Their role, therefore, begins where the SME’s role ends. Their boundaries are shaped not by the demands of their own profession, but, like mortar between bricks, by the space left vacant by the SME’s they serve.
Communications is the glue that holds organizations together
The second and more fundamental reason that all content jobs are mortar jobs is that all content jobs have to do with communications, and communications are the essential mortar that binds an organization together. Take away effective communication, and the organization loses cohesion. Information is the organizing force that makes an organization organized. This is what communication is for. And so it is natural that if communication is the mortar binding an organization, the creation and management of information is a mortar job.
Content jobs are supposed to be mortar jobs
This means that content jobs are naturally and properly mortar jobs. They did not become mortar jobs through neglect or for lack of the right activities or advocacy on the part of their professional organizations or thought leaders. They are mortar jobs because that is what they are supposed to be, because that is the kind of need they serve: to bind the bricks and make the building stand.
Trying to make content jobs into brick jobs
Despite this, many in the content professions want to make their jobs into brick jobs. The content strategy community is talking a lot these days about the need to define roles and responsibilities and job titles for content strategy professionals. Some in tech comm have been trying to make technical communications into a brick job for decades. Thus we debate the perennial question of what the job title should be, what the educational requirement should be, what the limits of the roles and responsibilities should be.

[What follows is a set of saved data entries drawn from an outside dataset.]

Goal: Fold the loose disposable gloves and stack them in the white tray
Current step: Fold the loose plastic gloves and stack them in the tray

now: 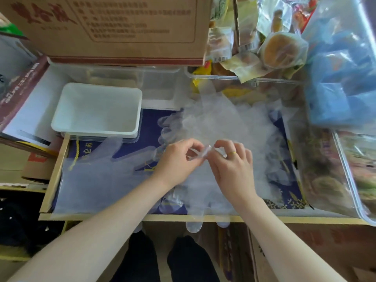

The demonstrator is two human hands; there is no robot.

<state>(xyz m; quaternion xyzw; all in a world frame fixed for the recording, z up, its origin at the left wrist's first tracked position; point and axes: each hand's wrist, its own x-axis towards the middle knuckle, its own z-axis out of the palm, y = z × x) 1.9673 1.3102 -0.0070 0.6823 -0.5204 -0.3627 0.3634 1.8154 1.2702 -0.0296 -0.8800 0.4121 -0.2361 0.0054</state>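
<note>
Both hands meet over the middle of a dark blue tabletop (150, 137), the left hand (179, 159) and right hand (232, 165) pinching a small bit of clear glove (200, 153) between them. Loose gloves (234, 123) are heaped just behind, one more glove lying flat (97, 171) to the left. The white tray (97, 108) sits back left, nothing in it yet. A cardboard box (114, 29) looms behind it.

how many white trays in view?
1. The white tray sits at the back left of the work surface, left of the glove pile, nothing visible inside it. Clear plastic containers behind it are not white trays.
</note>
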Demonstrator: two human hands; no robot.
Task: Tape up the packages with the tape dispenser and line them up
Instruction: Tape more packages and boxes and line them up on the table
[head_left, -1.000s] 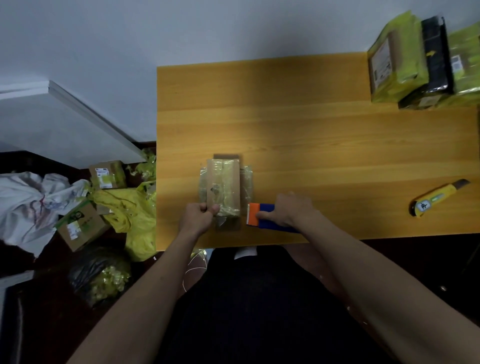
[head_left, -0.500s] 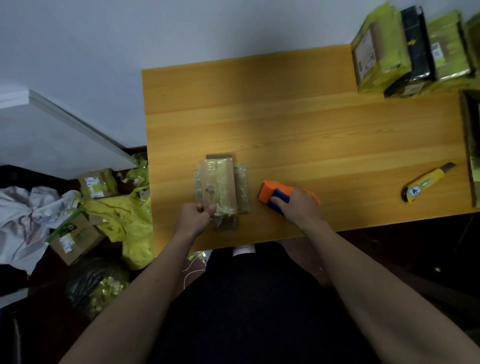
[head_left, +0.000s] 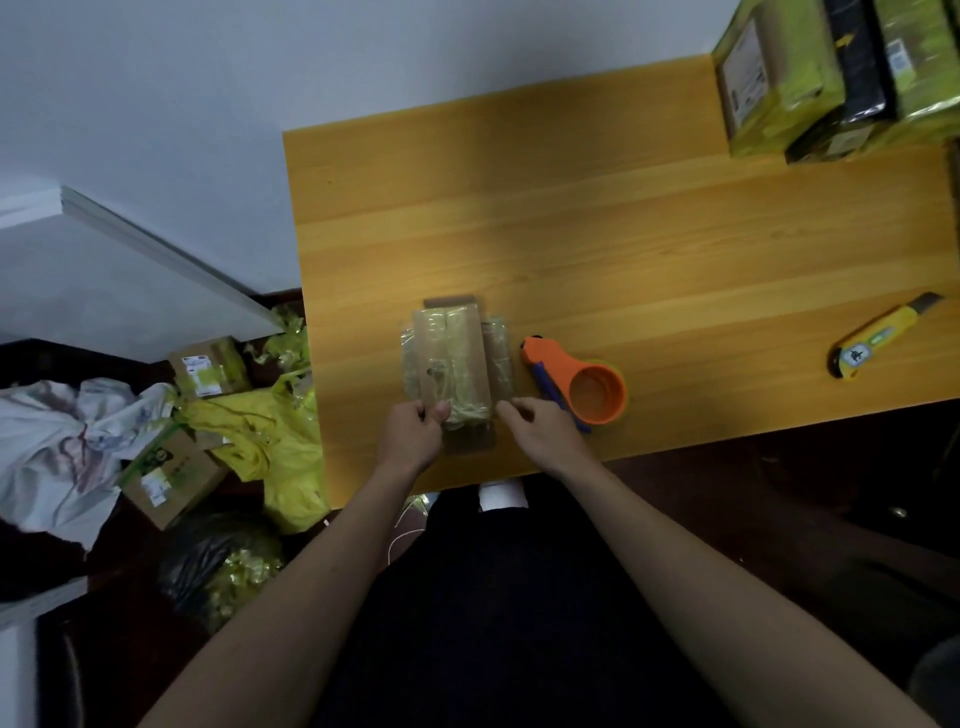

It is easy enough to understand why. The characteristics of brick jobs listed above are all attractive, and people in brick jobs can often get more respect and recognition for their contributions to the organization, and have a easier time getting budgets approved and projects funded. There is a lot to envy about the status of brick jobs in an organization.
Embrace the mortar nature of content jobs
If wishes were horses then beggars would ride. Content jobs are mortar jobs and we are not going to change that. Our titles, responsibilities, and qualifications will always be variable and their definitions fluid and fuzzy, allowing us to flow into the nooks and crannies of the organization where we are needed. We may not get respect or funding so easily as our brick job colleagues, but our function is just as vital to the organization. Without the mortar, the organization will fall apart. And the mortar role has rewards of its own which we should learn to appreciate and to fully exploit. And when someone asks you what you do for a living, you can reply, “Without me, the whole place would fall apart,” and you will be right.